EXERCISE GOAL
What should come back is the data below, word for word, minus any picture.
*****
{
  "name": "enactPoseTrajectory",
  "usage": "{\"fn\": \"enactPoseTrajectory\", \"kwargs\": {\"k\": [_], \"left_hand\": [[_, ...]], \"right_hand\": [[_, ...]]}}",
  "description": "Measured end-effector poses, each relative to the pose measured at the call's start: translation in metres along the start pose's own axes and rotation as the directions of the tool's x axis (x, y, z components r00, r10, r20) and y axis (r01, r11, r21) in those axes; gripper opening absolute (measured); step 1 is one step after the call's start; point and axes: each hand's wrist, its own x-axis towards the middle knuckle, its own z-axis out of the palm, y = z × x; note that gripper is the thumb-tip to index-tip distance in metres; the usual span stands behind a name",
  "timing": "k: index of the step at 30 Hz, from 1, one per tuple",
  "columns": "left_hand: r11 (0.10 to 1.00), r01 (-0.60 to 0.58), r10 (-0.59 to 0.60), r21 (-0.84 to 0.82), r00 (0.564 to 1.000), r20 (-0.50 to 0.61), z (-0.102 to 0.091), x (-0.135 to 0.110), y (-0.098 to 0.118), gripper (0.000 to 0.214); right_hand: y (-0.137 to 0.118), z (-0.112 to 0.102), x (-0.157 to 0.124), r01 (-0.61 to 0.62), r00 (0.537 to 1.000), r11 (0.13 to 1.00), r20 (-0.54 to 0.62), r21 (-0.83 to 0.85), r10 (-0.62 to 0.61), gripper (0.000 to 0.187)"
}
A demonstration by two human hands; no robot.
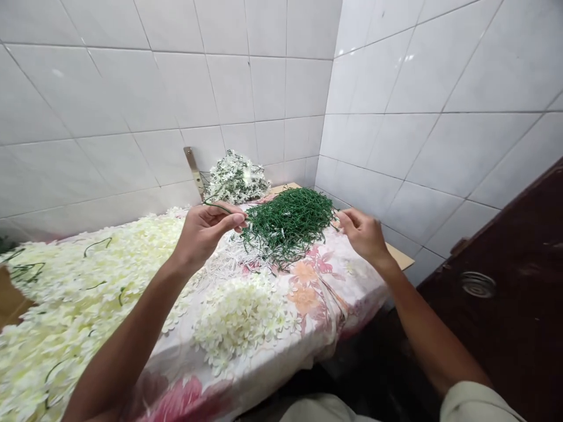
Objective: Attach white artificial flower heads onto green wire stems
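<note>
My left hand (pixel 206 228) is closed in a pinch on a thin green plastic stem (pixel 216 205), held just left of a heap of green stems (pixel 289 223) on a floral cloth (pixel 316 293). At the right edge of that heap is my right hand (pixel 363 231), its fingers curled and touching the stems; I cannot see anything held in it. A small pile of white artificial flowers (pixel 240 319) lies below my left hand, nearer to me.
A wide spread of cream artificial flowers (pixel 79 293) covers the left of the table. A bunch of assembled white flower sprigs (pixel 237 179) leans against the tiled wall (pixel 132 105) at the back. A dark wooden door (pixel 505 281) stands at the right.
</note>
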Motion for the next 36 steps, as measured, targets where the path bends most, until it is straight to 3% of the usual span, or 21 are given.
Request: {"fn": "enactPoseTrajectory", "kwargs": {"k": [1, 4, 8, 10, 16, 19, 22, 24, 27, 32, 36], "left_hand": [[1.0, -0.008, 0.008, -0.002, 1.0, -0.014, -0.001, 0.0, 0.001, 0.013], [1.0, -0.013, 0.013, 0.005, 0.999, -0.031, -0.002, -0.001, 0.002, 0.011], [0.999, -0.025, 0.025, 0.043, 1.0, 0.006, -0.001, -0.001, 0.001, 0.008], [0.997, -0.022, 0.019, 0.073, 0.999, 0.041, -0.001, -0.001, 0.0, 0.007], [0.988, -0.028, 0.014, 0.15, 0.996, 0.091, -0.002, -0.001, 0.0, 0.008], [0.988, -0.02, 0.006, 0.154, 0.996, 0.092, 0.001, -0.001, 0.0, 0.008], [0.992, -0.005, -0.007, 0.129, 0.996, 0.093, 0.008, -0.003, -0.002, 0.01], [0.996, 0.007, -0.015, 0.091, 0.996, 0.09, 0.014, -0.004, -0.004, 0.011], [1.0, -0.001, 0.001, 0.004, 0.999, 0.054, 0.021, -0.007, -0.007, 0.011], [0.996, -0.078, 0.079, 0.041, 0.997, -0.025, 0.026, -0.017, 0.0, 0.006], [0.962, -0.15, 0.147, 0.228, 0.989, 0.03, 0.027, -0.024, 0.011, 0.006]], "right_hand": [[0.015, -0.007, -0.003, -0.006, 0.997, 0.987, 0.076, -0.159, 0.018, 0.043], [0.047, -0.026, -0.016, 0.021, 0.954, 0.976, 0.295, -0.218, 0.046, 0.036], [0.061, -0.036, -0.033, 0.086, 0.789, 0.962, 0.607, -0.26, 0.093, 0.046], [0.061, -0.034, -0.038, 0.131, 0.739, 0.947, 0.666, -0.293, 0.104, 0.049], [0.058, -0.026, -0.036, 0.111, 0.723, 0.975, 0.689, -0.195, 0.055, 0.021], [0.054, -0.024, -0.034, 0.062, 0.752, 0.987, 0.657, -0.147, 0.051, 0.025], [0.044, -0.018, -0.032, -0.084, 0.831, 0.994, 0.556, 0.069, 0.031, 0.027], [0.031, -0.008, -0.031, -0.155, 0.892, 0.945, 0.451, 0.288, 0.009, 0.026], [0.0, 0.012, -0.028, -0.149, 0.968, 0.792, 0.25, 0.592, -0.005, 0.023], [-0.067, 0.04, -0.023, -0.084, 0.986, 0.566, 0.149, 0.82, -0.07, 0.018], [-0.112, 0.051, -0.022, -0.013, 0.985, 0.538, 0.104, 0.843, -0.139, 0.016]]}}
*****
EXERCISE SOLUTION
{
  "name": "enactPoseTrajectory",
  "usage": "{\"fn\": \"enactPoseTrajectory\", \"kwargs\": {\"k\": [_], \"left_hand\": [[_, ...]], \"right_hand\": [[_, ...]]}}",
  "description": "Measured end-effector poses, each relative to the pose measured at the call's start: translation in metres along the start pose's own axes and rotation as the directions of the tool's x axis (x, y, z components r00, r10, r20) and y axis (r01, r11, r21) in those axes; gripper opening absolute (measured); step 1 is one step after the call's start; point and axes: each hand's wrist, its own x-axis towards the middle knuckle, its own z-axis out of the palm, y = z × x; note that gripper is the thumb-tip to index-tip distance in metres; the usual span stands behind a name",
  "timing": "k: index of the step at 30 Hz, from 1, one per tuple",
  "columns": "left_hand: r11 (0.10 to 1.00), r01 (-0.60 to 0.58), r10 (-0.59 to 0.60), r21 (-0.84 to 0.82), r00 (0.564 to 1.000), r20 (-0.50 to 0.61), z (-0.102 to 0.091), x (-0.135 to 0.110), y (-0.098 to 0.118), gripper (0.000 to 0.214); right_hand: y (-0.137 to 0.118), z (-0.112 to 0.102), x (-0.157 to 0.124), r01 (-0.61 to 0.62), r00 (0.537 to 1.000), r11 (0.13 to 1.00), r20 (-0.54 to 0.62), r21 (-0.83 to 0.85), r10 (-0.62 to 0.61), gripper (0.000 to 0.187)"
}
A demonstration by two human hands; no robot.
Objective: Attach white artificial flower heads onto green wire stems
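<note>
My left hand (pixel 206 228) is closed in a pinch on a thin green plastic stem (pixel 216 205), held just left of a heap of green stems (pixel 289 223) on a floral cloth (pixel 316 293). At the right edge of that heap is my right hand (pixel 363 231), its fingers curled and touching the stems; I cannot see anything held in it. A small pile of white artificial flowers (pixel 240 319) lies below my left hand, nearer to me.
A wide spread of cream artificial flowers (pixel 79 293) covers the left of the table. A bunch of assembled white flower sprigs (pixel 237 179) leans against the tiled wall (pixel 132 105) at the back. A dark wooden door (pixel 505 281) stands at the right.
</note>
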Motion for the next 36 steps, as measured, targets where the path bends most, until it is straight to 3% of the usual span, or 21 are given.
Request: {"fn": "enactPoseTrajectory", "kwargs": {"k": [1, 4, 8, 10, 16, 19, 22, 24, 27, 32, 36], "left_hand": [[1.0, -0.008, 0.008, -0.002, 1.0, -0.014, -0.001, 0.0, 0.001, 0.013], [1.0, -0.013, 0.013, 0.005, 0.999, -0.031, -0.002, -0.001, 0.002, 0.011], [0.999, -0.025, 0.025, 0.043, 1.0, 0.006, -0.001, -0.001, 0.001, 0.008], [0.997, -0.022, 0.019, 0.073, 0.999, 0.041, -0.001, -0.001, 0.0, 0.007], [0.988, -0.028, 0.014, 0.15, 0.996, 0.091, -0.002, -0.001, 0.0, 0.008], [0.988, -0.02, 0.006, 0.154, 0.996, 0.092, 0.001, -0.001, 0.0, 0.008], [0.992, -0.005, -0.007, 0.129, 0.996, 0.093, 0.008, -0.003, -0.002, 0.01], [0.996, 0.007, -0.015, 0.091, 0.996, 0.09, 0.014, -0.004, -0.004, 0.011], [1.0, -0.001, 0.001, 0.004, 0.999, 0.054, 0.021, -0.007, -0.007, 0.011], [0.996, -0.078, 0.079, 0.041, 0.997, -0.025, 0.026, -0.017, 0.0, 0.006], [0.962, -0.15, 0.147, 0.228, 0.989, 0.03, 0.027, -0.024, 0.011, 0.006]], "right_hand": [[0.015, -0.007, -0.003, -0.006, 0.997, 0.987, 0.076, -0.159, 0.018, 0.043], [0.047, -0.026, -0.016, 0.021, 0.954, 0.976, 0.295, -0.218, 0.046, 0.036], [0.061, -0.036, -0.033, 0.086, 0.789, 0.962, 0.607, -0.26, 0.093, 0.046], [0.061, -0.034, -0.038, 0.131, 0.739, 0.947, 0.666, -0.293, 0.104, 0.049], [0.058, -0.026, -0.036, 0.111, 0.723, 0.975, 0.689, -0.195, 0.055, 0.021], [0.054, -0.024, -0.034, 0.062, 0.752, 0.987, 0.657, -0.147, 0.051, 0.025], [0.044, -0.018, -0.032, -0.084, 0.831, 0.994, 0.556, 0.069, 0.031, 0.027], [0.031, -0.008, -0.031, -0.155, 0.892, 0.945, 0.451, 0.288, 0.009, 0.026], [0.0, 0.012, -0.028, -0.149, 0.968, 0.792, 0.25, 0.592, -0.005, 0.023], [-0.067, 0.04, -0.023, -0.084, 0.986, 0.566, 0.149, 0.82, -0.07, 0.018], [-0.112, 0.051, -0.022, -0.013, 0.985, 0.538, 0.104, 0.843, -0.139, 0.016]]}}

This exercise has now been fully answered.